The plaintiff pointed to differences in job duties of the two positions that would have existed had the employer won a task order. The Fourth Circuit did not find such differences to be material because no task orders were won before or after plaintiff's leave that would have necessitated the plaintiff performing these additional, conditional duties. In addition, while the plaintiff contended that he was no longer part of the "core management group" as he had been before leave, the Court found that a "loss of prestige" was a "de minimis" difference that did not prevent the pre- and post-leave jobs from being equivalent.

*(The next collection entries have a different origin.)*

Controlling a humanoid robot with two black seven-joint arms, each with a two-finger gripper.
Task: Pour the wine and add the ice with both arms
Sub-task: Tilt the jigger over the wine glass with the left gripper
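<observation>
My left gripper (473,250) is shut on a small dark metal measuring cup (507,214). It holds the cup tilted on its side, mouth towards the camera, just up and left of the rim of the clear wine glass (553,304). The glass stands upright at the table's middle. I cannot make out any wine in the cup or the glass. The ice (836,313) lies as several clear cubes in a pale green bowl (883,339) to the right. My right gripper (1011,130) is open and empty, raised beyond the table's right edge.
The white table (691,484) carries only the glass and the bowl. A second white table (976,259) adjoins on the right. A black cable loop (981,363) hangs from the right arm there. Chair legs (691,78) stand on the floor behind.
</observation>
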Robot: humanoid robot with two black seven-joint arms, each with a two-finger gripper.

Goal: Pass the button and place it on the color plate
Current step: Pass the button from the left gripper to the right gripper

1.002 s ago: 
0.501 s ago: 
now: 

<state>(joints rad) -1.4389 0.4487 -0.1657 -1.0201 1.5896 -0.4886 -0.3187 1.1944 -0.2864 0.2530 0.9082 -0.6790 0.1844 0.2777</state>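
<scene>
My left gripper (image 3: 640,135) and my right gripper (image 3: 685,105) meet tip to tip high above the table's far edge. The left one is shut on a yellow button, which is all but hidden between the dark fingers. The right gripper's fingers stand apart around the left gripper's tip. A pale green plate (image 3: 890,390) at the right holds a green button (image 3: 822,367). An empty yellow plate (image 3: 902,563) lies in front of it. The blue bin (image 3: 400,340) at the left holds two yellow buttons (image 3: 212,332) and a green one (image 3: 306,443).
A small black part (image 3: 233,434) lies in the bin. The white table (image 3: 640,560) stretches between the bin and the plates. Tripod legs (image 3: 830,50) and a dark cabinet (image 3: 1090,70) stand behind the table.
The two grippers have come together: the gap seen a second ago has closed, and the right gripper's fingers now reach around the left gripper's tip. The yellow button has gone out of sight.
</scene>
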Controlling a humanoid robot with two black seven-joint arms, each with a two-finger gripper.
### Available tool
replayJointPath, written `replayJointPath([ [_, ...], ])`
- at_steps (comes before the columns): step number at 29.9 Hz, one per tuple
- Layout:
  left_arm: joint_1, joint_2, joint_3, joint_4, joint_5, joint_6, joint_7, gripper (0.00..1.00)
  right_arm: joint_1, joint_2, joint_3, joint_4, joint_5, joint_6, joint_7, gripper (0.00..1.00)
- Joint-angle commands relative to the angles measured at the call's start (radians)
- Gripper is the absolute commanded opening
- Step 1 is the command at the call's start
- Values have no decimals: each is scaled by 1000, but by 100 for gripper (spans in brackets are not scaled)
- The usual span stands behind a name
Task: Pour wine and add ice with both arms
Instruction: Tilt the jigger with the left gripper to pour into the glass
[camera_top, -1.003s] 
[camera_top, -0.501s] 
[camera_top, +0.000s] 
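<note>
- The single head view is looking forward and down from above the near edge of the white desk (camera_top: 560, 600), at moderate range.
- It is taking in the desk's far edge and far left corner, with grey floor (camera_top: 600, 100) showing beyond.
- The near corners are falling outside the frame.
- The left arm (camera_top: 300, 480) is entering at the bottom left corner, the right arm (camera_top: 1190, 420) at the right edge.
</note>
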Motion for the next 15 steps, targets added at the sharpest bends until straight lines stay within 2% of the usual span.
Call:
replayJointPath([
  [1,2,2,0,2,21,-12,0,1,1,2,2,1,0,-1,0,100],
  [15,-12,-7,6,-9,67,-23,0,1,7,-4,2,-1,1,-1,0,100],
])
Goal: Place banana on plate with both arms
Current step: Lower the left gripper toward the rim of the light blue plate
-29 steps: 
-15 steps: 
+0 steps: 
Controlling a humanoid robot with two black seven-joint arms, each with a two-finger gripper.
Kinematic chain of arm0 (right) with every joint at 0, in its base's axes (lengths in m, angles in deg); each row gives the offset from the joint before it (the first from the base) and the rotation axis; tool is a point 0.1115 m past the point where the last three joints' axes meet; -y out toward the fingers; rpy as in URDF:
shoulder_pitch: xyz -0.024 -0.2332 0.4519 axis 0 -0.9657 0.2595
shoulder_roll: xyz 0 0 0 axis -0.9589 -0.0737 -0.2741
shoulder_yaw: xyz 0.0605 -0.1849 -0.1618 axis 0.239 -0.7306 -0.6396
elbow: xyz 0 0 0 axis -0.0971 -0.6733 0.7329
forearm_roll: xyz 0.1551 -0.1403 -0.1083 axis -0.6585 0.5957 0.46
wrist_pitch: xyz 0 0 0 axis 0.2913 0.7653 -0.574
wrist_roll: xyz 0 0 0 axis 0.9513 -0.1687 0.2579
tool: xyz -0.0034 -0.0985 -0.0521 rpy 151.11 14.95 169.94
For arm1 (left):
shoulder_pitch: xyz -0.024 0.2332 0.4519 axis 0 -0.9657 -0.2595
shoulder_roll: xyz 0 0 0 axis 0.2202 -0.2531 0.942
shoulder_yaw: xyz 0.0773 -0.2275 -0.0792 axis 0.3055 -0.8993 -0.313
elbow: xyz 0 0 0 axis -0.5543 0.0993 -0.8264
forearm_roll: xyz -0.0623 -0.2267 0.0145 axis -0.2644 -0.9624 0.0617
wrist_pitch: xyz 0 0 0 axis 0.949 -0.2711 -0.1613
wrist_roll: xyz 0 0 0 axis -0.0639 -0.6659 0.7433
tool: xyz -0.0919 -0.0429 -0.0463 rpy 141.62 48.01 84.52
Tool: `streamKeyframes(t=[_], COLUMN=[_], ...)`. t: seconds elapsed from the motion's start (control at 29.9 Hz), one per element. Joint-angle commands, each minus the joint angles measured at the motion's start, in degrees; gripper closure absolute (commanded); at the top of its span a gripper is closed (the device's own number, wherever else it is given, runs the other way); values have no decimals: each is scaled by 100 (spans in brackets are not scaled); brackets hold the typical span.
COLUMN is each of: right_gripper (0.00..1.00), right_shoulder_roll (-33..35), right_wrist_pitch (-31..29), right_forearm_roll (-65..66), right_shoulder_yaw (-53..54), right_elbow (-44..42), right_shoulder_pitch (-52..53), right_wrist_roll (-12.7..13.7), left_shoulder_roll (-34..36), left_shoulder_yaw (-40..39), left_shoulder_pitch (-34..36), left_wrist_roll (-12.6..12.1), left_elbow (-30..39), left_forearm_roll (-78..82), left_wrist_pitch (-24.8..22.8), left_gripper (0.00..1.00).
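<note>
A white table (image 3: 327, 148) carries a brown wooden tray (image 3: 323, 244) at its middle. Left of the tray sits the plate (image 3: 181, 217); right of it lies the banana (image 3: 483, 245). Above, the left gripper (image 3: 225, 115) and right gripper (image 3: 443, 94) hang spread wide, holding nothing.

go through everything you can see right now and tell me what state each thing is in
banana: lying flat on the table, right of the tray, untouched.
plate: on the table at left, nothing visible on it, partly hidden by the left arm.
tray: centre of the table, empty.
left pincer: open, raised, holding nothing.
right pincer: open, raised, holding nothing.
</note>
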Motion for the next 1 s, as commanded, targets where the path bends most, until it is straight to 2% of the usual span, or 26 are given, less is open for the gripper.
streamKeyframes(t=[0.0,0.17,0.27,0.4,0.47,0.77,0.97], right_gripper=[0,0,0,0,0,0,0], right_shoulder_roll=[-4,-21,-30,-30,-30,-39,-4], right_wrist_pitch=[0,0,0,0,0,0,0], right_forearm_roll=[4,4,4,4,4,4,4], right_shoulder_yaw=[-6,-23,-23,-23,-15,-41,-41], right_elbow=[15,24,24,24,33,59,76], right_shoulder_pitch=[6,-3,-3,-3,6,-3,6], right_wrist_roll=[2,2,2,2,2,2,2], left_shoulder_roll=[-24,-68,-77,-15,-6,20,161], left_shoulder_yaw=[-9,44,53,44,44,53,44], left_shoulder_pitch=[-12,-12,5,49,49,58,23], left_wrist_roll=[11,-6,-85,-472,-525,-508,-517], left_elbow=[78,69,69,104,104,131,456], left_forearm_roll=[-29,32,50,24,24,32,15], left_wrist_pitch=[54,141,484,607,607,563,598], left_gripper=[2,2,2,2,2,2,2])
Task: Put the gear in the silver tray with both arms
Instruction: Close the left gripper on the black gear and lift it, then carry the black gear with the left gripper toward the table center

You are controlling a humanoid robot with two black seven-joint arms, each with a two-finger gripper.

Finally, the Fourth Circuit agreed that a mere six weeks between the plaintiff's return from leave and employment termination may be sufficient temporal proximity to show causation for a retaliation claim. Nonetheless, the plaintiff had failed to present any evidence that the employer's reason for the plaintiff's separation—the disastrous effect of the federal budget sequestration on the programs on which the plaintiff had worked—was a pretext for retaliation.  In so ruling, the Fourth Circuit noted that the plaintiff had the burden of proving pretext, rather than the employer having the burden of proving that the plaintiff would have been fired even if he had not taken leave, because the employer did not fire the plaintiff while on leave.  Instead, the employer returned the plaintiff to an equivalent position after leave that the employer had shown was not slated for lay-offs at the time of the plaintiff's return from leave.

The key takeaways from this case are as follows: (1) while employers should, when possible, keep an employee's position open during his or her leave, employers do not have an obligation to do so under the FMLA, although the analysis may be different when the Americans with Disabilities Act ("ADA") applies as well; (2) if an employer reinstates an employee to an equivalent position, the FMLA requires the post-leave position to be "virtually identical" to the prior position in terms of pay, benefits, status, privileges, and working conditions and substantially equivalent in terms of skill, effort, responsibility, and authority; (3) even if communications with an employee during leave do not have the intended effect of managing the employee's expectations about post-leave employment, such communications can help in the defense of litigation; and (4) restoring an employee post-leave to an equivalent position when his or her job has been filled in the interim will usually be a more defensible approach than firing the employee while on leave.